About this task
Return each line of the entries that holds the string "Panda".

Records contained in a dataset
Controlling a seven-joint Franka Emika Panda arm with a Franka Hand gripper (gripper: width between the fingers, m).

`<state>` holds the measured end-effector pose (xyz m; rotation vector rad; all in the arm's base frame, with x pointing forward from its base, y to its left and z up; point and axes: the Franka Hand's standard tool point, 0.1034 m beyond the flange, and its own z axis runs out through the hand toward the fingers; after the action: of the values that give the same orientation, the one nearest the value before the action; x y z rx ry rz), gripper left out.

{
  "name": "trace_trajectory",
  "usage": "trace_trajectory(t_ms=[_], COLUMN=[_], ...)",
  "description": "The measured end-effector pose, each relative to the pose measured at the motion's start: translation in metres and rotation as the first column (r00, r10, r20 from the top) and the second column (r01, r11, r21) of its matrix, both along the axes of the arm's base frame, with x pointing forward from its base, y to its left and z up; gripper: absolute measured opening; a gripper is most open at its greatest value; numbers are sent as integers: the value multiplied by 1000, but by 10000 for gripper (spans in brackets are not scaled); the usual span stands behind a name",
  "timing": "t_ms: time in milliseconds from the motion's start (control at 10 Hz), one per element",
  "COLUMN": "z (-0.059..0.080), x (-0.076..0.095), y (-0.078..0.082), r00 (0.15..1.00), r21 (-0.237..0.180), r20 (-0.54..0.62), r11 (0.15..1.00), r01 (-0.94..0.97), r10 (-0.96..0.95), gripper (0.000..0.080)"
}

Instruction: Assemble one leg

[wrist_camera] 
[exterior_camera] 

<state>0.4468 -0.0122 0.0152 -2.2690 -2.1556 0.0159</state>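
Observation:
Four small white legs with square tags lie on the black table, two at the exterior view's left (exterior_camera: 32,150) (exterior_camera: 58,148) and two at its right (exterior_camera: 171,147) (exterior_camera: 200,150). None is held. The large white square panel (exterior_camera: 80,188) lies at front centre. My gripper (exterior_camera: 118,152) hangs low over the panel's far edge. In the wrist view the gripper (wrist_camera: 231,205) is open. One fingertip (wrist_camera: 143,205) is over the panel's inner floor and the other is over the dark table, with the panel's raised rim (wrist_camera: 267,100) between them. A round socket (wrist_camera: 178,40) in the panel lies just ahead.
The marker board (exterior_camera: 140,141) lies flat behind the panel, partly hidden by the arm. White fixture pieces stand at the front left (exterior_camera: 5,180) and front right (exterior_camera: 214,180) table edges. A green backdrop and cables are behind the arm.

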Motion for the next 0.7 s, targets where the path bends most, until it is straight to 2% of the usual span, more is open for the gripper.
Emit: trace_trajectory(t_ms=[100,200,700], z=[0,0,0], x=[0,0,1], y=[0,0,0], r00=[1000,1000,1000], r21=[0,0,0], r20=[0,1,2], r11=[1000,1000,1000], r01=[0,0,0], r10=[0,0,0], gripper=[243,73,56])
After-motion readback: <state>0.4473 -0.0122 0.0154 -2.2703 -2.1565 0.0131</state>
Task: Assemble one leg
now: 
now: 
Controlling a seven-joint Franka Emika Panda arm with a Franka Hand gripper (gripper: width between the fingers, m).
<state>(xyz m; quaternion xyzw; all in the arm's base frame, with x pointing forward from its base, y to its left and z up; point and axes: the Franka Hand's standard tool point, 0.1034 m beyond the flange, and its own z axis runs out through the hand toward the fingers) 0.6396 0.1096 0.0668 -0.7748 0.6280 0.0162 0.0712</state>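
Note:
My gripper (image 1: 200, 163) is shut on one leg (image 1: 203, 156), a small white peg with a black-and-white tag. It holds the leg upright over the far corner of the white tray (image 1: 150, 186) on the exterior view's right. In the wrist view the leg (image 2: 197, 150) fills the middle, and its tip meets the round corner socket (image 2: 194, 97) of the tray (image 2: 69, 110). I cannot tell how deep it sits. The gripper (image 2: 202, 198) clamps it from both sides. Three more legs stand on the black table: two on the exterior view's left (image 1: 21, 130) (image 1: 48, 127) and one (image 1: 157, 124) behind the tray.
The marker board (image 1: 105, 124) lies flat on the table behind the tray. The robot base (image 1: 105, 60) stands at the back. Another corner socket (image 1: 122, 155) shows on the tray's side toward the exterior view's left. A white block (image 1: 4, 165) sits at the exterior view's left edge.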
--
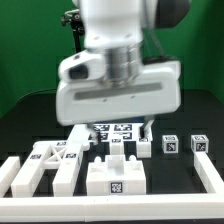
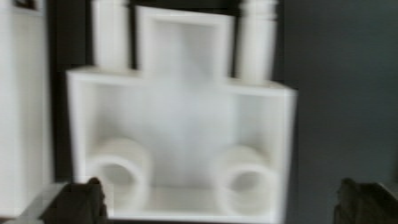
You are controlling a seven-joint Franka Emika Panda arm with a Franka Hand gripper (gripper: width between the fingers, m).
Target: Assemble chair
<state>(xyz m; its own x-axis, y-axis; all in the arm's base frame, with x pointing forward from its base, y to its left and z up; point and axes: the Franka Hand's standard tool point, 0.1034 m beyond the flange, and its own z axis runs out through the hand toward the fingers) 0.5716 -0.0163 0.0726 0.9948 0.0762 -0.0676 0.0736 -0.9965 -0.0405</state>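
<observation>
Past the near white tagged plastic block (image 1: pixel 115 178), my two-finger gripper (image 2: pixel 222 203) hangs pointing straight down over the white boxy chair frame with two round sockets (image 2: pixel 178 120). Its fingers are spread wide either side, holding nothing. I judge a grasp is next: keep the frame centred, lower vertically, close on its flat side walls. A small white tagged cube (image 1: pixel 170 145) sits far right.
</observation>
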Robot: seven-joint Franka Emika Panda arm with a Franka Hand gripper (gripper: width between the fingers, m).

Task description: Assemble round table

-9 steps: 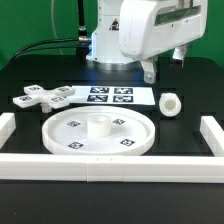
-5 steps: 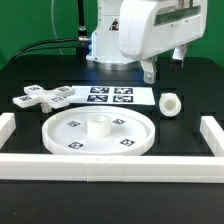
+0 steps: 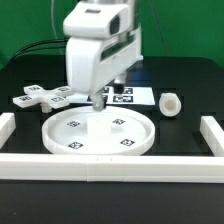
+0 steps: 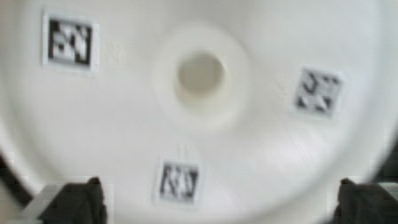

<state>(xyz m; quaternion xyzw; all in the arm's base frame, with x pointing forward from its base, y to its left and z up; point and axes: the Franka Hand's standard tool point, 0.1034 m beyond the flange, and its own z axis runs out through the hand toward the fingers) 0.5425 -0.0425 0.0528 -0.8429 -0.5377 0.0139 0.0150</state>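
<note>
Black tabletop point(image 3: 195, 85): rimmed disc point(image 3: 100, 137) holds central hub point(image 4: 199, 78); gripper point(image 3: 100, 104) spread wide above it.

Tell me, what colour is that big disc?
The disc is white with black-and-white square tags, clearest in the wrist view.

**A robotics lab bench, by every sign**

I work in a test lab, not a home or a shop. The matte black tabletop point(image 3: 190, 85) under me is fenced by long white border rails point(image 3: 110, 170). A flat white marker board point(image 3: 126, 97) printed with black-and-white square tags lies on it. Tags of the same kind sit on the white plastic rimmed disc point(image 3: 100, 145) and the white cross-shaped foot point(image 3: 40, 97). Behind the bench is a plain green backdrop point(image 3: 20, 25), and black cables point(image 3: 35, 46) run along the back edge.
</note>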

Solution to this exercise
Controlling a seven-joint Franka Emika Panda arm with a Franka Hand gripper (gripper: width between the fingers, m).
Controlling a seven-joint Franka Emika Panda arm with a Franka Hand gripper (gripper: width between the fingers, m).
You are controlling a seven-joint Franka Emika Panda arm with a Franka Hand gripper (gripper: width between the fingers, m).
Robot: seven-joint Franka Emika Panda arm with a Franka Hand gripper (gripper: width between the fingers, m).

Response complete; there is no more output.